GOAL OF THE EXERCISE:
Go through the following data and transcribe exactly the stretch of lines from the one holding "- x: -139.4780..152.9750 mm" to the one holding "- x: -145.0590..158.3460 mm", both included.

BEGIN SOURCE MATERIAL

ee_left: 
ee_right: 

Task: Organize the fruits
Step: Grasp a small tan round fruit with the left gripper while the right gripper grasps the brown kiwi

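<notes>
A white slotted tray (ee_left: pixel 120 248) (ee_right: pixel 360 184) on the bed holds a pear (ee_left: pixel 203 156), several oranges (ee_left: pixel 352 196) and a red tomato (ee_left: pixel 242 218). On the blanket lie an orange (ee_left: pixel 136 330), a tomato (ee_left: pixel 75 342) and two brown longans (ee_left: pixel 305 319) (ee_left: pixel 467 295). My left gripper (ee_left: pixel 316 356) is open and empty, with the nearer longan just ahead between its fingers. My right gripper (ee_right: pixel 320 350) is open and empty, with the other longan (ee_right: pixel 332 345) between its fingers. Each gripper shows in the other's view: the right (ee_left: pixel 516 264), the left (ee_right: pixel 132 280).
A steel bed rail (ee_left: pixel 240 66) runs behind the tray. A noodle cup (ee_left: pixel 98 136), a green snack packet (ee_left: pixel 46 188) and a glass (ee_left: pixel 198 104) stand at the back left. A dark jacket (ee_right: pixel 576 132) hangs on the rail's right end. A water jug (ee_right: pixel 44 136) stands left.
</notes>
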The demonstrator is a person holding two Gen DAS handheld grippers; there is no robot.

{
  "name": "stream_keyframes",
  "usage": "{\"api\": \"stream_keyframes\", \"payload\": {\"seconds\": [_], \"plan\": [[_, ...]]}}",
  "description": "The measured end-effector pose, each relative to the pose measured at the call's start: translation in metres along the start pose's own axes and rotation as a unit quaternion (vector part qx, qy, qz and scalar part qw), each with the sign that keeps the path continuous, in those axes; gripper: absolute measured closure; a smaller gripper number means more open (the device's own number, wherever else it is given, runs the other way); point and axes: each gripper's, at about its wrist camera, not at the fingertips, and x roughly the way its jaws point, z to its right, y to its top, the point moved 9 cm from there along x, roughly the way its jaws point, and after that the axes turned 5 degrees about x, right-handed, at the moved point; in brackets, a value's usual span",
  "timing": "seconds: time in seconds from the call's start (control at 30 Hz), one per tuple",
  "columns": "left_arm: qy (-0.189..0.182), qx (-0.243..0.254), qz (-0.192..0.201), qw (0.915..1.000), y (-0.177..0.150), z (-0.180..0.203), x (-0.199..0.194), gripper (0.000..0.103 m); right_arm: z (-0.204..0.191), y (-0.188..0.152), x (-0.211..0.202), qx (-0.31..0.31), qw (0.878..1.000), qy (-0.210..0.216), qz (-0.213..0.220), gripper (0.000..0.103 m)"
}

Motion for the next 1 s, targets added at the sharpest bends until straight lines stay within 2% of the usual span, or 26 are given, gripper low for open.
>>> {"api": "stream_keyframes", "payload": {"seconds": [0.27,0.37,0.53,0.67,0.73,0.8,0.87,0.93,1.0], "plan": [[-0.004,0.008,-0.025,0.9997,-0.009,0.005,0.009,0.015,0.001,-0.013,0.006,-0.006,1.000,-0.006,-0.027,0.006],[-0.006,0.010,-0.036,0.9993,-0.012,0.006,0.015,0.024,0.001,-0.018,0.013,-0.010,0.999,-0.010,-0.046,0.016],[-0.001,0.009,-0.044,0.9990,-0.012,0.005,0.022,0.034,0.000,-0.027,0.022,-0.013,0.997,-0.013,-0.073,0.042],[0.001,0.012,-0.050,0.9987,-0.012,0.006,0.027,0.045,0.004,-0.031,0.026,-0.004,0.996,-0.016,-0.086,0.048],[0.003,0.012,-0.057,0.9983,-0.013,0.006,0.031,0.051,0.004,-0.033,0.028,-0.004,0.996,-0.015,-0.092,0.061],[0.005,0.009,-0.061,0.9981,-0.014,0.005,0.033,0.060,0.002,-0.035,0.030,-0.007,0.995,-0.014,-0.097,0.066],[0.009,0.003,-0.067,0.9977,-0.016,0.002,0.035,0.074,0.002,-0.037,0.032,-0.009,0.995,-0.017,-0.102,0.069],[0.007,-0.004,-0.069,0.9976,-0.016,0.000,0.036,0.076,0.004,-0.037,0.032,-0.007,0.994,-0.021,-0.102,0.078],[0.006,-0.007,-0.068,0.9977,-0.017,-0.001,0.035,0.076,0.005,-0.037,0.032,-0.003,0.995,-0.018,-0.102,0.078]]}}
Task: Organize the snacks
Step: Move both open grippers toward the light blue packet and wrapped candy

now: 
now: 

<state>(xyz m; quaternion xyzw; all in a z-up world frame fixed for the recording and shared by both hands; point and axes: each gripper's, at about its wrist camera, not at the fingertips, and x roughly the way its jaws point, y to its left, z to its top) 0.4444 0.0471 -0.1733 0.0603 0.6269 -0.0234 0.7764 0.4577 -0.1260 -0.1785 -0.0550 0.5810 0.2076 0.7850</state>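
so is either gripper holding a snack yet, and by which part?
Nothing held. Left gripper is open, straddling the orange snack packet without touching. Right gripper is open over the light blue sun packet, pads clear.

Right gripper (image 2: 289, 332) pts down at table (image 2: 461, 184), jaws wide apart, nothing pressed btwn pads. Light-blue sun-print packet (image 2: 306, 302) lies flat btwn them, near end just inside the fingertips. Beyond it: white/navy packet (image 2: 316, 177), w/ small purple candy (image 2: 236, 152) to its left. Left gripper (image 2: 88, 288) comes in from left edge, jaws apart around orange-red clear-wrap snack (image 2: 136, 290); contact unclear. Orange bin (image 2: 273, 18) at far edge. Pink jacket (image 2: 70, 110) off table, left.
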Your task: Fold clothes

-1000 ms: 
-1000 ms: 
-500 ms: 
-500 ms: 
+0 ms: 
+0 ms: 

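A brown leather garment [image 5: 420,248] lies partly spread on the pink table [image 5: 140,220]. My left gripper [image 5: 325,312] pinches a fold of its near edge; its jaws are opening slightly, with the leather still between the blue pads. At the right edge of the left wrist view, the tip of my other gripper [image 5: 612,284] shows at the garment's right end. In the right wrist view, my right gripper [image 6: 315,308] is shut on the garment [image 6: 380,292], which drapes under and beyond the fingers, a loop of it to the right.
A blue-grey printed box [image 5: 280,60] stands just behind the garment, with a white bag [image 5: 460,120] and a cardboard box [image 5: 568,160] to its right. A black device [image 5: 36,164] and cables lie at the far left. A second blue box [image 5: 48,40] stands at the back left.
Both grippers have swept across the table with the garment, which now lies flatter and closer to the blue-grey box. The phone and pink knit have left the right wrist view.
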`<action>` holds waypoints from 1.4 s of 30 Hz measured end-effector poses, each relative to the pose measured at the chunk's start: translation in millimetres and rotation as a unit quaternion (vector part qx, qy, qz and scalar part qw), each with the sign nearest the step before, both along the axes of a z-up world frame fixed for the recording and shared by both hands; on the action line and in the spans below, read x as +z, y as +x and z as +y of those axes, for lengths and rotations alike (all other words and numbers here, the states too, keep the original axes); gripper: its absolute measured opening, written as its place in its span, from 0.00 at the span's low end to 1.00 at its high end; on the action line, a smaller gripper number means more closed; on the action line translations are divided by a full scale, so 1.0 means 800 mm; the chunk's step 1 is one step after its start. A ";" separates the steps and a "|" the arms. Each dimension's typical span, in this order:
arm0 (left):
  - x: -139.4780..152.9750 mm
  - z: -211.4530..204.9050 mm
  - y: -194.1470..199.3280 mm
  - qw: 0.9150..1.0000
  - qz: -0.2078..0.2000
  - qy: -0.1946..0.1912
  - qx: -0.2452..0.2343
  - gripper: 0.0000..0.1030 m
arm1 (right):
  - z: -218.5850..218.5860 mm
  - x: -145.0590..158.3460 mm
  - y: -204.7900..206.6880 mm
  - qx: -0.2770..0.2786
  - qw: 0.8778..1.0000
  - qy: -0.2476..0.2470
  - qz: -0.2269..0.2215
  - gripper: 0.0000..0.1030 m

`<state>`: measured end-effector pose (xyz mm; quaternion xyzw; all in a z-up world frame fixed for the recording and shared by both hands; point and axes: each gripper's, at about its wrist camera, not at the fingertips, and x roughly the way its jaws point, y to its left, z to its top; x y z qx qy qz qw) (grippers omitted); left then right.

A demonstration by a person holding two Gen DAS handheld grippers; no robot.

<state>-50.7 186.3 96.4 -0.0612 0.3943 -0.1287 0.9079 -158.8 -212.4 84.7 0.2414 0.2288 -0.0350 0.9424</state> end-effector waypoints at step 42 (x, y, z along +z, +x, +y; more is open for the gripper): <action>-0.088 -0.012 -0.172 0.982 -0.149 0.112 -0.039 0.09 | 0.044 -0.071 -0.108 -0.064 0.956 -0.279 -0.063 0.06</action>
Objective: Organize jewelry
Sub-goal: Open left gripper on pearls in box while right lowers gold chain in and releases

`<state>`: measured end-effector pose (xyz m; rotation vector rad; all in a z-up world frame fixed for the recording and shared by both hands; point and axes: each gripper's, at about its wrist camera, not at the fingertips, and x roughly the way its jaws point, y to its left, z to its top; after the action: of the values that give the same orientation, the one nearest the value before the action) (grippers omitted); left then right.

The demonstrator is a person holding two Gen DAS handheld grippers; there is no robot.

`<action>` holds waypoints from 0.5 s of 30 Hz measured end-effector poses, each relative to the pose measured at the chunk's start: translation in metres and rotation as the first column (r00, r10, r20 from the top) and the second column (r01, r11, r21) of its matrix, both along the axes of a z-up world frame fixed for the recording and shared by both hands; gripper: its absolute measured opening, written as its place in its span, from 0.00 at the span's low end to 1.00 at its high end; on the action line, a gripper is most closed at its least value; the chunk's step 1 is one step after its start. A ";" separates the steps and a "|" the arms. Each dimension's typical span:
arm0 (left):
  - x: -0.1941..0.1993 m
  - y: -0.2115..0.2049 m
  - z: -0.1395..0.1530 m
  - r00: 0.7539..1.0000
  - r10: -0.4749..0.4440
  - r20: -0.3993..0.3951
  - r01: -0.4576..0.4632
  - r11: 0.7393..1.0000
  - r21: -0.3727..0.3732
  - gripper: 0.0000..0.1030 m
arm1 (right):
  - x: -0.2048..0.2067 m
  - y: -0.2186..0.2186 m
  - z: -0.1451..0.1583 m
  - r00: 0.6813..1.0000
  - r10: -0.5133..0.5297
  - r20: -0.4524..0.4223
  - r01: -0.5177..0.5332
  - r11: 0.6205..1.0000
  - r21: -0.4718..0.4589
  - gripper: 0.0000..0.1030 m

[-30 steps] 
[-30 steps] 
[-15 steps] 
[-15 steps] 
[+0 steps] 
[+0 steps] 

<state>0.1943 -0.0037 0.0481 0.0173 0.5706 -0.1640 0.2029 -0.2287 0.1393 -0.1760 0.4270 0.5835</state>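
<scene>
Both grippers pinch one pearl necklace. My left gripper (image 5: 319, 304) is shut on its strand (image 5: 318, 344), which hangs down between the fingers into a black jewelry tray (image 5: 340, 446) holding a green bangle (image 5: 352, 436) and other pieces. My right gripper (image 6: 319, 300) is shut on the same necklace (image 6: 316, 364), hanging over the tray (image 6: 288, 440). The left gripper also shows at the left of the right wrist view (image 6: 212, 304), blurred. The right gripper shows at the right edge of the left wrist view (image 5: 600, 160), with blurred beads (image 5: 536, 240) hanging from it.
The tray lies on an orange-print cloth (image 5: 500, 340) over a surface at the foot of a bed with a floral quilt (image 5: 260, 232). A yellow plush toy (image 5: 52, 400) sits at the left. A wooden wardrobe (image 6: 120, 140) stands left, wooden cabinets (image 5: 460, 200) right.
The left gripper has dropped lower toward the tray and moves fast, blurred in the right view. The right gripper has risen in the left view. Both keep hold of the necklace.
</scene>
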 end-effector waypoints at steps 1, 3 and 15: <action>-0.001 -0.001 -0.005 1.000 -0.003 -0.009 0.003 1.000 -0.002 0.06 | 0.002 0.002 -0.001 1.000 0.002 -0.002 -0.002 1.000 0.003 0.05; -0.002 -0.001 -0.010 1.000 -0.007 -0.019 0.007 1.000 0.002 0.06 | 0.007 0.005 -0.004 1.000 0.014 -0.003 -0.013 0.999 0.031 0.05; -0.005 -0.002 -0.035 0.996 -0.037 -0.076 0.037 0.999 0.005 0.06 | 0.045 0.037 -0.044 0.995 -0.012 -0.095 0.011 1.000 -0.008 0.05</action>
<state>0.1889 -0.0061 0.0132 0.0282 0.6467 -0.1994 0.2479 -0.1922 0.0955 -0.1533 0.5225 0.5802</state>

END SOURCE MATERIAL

RESPONSE TO THE TASK:
  - x: -139.4780..152.9750 mm
  - z: -211.4530..204.9050 mm
  - y: -194.1470..199.3280 mm
  - qw: 0.9150..1.0000
  - qz: -0.2078..0.2000
  - qy: -0.1946..0.1912
  - qx: -0.2452..0.2343
  - gripper: 0.0000..0.1030 m
arm1 (right):
  - z: -218.5850..218.5860 mm
  - x: -145.0590..158.3460 mm

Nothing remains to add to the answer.